Well, it was not a novel of supernatural horror, although the plot does surround the history of such a novel and the scions of the publishing house that unleashed it on the world. And some of the crimes are quite horrific. But nothing supernatural ever really occurs.

This is a crime novel, in which a woman named Nora finds herself embroiled in the mysteries surrounding a cult-favorite novel called  “Night Journey,” by the enigmatic Hugo Driver. Nora also ends up as captive to a serial rapist and killer named Dick Dart who has connections to the whole “Night Journey” thing. The titular Hellfire Club plays only a very minor role in the entire affair.
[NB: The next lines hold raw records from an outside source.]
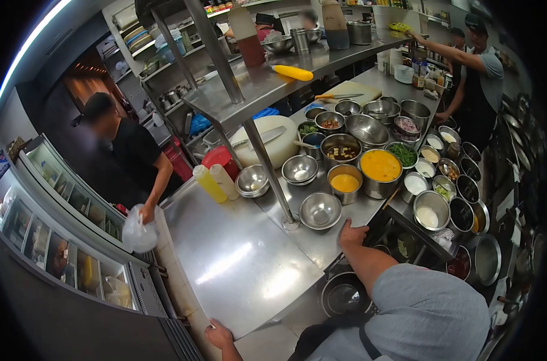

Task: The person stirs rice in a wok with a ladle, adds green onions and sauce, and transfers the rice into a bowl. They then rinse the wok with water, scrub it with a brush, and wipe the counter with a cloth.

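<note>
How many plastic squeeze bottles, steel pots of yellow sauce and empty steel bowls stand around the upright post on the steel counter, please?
Plastic squeeze bottles, one yellow and one cream: 2
Steel pots of yellow-orange sauce: 2
Empty round steel bowls, the stack counted once: 3
Total: 7

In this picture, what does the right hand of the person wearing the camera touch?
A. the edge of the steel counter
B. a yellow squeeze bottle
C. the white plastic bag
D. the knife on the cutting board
A: the right hand lies on the near edge of the steel counter, close to an empty steel bowl but holding nothing.
</note>
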`<state>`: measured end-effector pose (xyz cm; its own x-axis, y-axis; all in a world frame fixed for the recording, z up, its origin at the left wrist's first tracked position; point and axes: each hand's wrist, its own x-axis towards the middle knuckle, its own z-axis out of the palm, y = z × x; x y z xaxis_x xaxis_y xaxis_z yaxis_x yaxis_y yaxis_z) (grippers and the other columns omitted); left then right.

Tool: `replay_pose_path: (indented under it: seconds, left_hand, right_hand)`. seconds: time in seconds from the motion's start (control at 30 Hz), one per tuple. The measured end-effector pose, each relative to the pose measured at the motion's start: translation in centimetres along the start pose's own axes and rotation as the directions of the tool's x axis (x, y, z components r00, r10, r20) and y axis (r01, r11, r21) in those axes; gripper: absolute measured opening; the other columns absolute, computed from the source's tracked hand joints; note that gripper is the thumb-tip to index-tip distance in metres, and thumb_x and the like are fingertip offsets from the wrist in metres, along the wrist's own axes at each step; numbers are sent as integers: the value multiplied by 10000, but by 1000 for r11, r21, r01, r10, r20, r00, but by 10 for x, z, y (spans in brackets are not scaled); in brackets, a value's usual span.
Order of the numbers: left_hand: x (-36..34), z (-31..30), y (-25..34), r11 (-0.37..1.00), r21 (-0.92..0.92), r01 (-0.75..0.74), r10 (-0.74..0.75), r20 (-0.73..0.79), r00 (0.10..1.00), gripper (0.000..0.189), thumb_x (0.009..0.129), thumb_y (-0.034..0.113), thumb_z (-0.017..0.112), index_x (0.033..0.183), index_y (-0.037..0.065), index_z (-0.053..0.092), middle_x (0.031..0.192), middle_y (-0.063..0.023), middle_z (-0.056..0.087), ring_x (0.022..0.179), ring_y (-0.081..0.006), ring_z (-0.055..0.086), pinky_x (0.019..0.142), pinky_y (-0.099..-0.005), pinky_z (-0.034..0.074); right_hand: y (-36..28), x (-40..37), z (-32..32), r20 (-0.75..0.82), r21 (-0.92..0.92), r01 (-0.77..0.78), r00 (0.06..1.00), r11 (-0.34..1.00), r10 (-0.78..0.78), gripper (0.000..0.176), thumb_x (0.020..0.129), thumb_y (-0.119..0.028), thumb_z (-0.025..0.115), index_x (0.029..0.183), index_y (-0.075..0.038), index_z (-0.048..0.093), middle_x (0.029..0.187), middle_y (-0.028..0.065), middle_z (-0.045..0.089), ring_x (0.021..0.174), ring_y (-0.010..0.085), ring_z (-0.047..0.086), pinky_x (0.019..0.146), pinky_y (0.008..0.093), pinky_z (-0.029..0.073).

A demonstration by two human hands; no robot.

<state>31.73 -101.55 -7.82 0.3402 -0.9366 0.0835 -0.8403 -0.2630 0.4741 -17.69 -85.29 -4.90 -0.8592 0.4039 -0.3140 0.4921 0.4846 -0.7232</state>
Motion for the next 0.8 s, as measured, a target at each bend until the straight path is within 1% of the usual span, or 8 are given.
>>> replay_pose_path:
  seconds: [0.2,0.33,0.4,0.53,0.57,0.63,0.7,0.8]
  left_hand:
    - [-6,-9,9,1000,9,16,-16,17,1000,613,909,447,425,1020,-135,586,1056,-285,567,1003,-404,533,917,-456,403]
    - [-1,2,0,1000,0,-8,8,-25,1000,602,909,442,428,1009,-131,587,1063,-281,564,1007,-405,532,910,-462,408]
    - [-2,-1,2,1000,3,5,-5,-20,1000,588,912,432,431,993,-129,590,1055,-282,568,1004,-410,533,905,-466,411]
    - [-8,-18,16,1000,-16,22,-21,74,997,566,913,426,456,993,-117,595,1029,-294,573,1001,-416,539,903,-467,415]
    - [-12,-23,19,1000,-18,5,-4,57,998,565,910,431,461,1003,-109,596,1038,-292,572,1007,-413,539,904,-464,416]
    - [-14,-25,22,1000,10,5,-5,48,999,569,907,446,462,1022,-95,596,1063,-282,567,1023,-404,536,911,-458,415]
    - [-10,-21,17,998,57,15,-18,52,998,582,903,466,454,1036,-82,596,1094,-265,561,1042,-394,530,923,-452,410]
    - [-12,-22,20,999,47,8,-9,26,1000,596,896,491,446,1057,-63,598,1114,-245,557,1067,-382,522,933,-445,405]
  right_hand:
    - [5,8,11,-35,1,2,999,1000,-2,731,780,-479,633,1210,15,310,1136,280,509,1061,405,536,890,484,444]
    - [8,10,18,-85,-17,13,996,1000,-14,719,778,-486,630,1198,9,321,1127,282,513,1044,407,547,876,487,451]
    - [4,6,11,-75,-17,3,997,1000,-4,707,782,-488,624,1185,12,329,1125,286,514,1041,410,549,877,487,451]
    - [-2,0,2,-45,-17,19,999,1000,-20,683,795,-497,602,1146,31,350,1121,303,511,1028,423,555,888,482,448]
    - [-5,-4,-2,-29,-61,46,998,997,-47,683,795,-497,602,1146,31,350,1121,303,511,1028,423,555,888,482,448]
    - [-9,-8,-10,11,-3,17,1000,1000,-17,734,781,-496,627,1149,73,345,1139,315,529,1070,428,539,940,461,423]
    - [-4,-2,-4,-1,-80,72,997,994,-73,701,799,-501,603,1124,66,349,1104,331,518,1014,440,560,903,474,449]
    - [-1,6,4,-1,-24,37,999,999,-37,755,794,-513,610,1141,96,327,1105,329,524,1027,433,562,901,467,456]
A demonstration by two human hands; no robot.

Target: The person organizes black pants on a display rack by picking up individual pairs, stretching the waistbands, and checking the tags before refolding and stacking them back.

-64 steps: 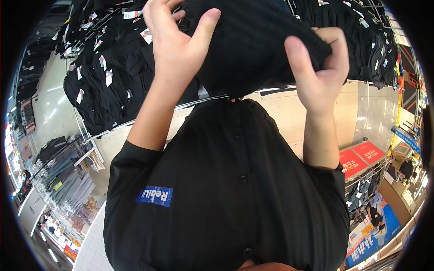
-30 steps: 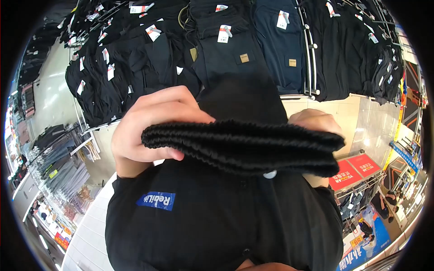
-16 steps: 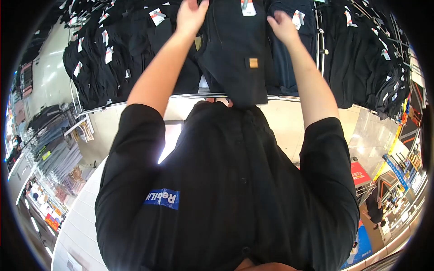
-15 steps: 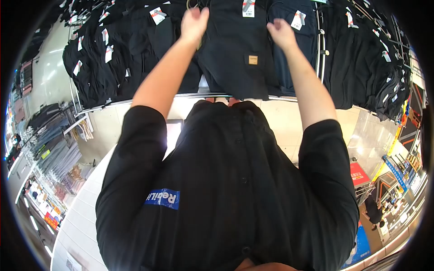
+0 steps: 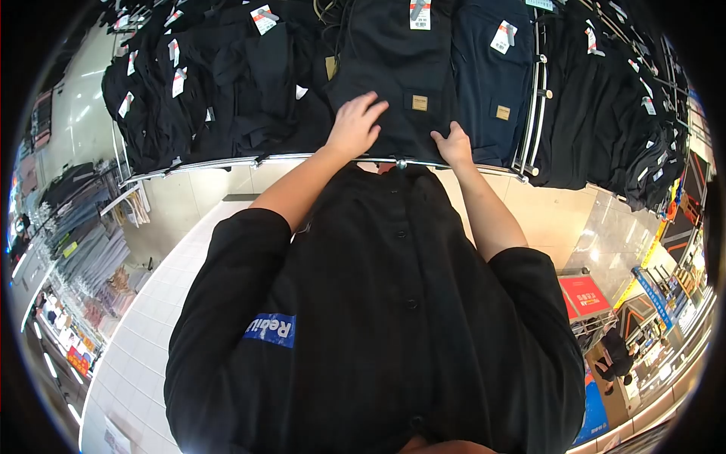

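Note:
Folded black trousers (image 5: 393, 64) with a tan patch and a white price tag (image 5: 420, 15) lie on the display in front of me. My left hand (image 5: 358, 125) rests on their lower left part, its fingers spread and nothing held. At their lower right edge is my right hand (image 5: 455, 146), thumb and forefinger apart; its other fingers are mostly hidden. Beside them on the right lie dark navy trousers (image 5: 491, 76) with a similar tan patch and tag. More black garments (image 5: 249, 91) with tags lie to the left.
A metal rail (image 5: 287, 159) runs along the display's front edge, close to my body. Upright rack bars (image 5: 541, 98) separate the navy trousers from more black clothing (image 5: 582, 113). A white surface (image 5: 151, 325) lies to my left, and a red sign (image 5: 584, 296) stands to the right.
Both hands have come down from the top of the black trousers to their lower part, nearer my body. My left fingers have spread. The trousers' lower edge no longer hangs over the rail.

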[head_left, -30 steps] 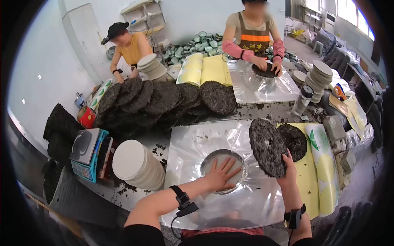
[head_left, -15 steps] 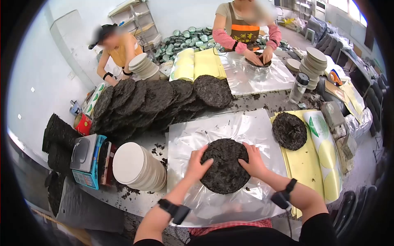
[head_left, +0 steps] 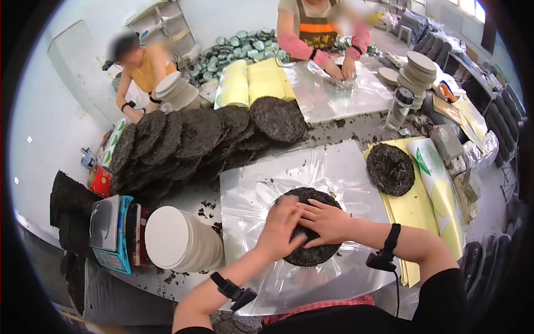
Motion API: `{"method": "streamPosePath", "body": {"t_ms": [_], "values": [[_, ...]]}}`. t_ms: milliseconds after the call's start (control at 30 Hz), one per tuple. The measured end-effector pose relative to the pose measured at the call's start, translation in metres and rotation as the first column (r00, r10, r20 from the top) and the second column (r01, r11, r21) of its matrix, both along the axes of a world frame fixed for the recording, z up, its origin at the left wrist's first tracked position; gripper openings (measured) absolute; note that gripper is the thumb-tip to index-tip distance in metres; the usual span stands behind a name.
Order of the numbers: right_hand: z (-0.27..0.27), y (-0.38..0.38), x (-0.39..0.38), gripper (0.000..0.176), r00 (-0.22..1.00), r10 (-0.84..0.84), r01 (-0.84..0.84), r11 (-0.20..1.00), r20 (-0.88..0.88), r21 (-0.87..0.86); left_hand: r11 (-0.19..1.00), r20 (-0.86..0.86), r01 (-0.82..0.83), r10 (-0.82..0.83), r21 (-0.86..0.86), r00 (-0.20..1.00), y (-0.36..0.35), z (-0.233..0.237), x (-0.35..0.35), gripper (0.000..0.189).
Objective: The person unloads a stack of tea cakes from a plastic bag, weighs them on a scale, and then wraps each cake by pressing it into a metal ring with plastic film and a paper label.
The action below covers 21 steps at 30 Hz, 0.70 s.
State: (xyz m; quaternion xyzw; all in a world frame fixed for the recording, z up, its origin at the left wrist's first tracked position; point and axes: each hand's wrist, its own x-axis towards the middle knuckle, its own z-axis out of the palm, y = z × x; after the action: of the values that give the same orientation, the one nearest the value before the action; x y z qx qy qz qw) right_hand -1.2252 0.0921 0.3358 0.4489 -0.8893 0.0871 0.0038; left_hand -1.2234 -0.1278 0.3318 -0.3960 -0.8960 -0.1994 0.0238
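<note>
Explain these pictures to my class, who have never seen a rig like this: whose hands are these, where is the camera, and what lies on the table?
There is no robot. The left hand and right hand belong to the person wearing the camera. Every picture comes from that one camera, on the head, looking forward and down.

Both hands lie on top of a dark disc, which rests on a shiny sheet; neither lifts anything. To the left on the table are pale discs in a stack and a scale. Further back is a dark pile of similar discs. To the right, another disc lies on yellow paper. Two other people work beyond.
</note>
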Motion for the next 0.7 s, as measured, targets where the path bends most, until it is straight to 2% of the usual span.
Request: {"method": "streamPosePath", "body": {"t_ms": [33,133,233,367,400,433,500,533,600,700], "values": [[-0.003,-0.001,-0.002,0.092,0.999,0.024,-0.026,0.996,0.028,0.084,0.970,0.198,0.237,-0.245,0.063,0.949,0.003,0.000,-0.007,0.092],[-0.014,-0.013,-0.009,0.105,0.980,-0.110,0.057,0.954,0.166,0.296,0.949,0.271,0.314,-0.295,-0.029,0.916,0.015,-0.014,-0.026,0.114],[-0.036,-0.025,-0.010,0.112,0.960,-0.197,0.087,0.886,0.200,0.455,0.921,0.381,0.286,-0.173,-0.265,0.909,0.034,-0.021,-0.031,0.125],[-0.040,-0.033,-0.011,0.112,0.917,-0.291,0.082,0.808,0.273,0.584,0.944,0.272,0.238,-0.172,-0.230,0.947,0.035,-0.035,-0.027,0.122],[-0.035,-0.037,-0.013,0.111,0.915,-0.279,0.010,0.740,0.293,0.672,0.961,0.298,0.218,-0.161,-0.169,0.941,0.035,-0.032,-0.028,0.119],[-0.037,-0.031,-0.008,0.108,0.924,-0.270,0.122,0.879,0.270,0.461,0.975,0.272,0.206,-0.222,0.085,0.936,0.036,-0.017,-0.034,0.100],[-0.043,-0.027,-0.005,0.110,0.962,-0.221,0.169,0.944,0.161,0.284,0.971,0.605,0.216,-0.236,0.106,0.761,0.009,0.034,-0.024,0.063],[-0.043,-0.026,-0.006,0.111,0.973,-0.204,0.182,0.965,0.104,0.190,0.949,0.524,0.304,-0.298,0.077,0.797,-0.008,0.031,-0.023,0.052],[-0.036,-0.029,-0.007,0.120,0.955,-0.203,0.168,0.971,0.215,0.169,0.893,0.357,0.449,-0.420,0.001,0.834,-0.034,0.022,-0.011,0.029],[-0.031,-0.020,-0.024,0.124,0.911,-0.149,0.100,0.984,0.384,0.145,0.812,0.575,0.490,-0.245,-0.319,0.781,-0.008,0.014,-0.029,0.019]]}}
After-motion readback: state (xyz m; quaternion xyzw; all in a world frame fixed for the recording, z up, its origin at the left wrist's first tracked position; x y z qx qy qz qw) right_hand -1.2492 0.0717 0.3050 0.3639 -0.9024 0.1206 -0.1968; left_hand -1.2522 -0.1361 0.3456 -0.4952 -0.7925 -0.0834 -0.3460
Although I was disappointed as it slowly dawned on me that this book would produce no ghosts or other undead, it worked fairly well as a crime novel. I would disagree with Stephen King, whose cover blurb announced that “The Hellfire Club moves like an express train.”  It did mostly move at a pretty good clip, but that train made the occasional stop at a station so people could talk a bit too much about Hugo Driver’s damned book. When the plot moved, though, it was pretty good.

A few knocks: The book features a couple of vividly described rapes, the key villain in the piece is harder to kill than Conan of Cimmeria and there are moments when people stay right where they are even when they are pretty damned sure Dick Dart is coming. I found myself at several points mentally screaming, “Run, you idiot!”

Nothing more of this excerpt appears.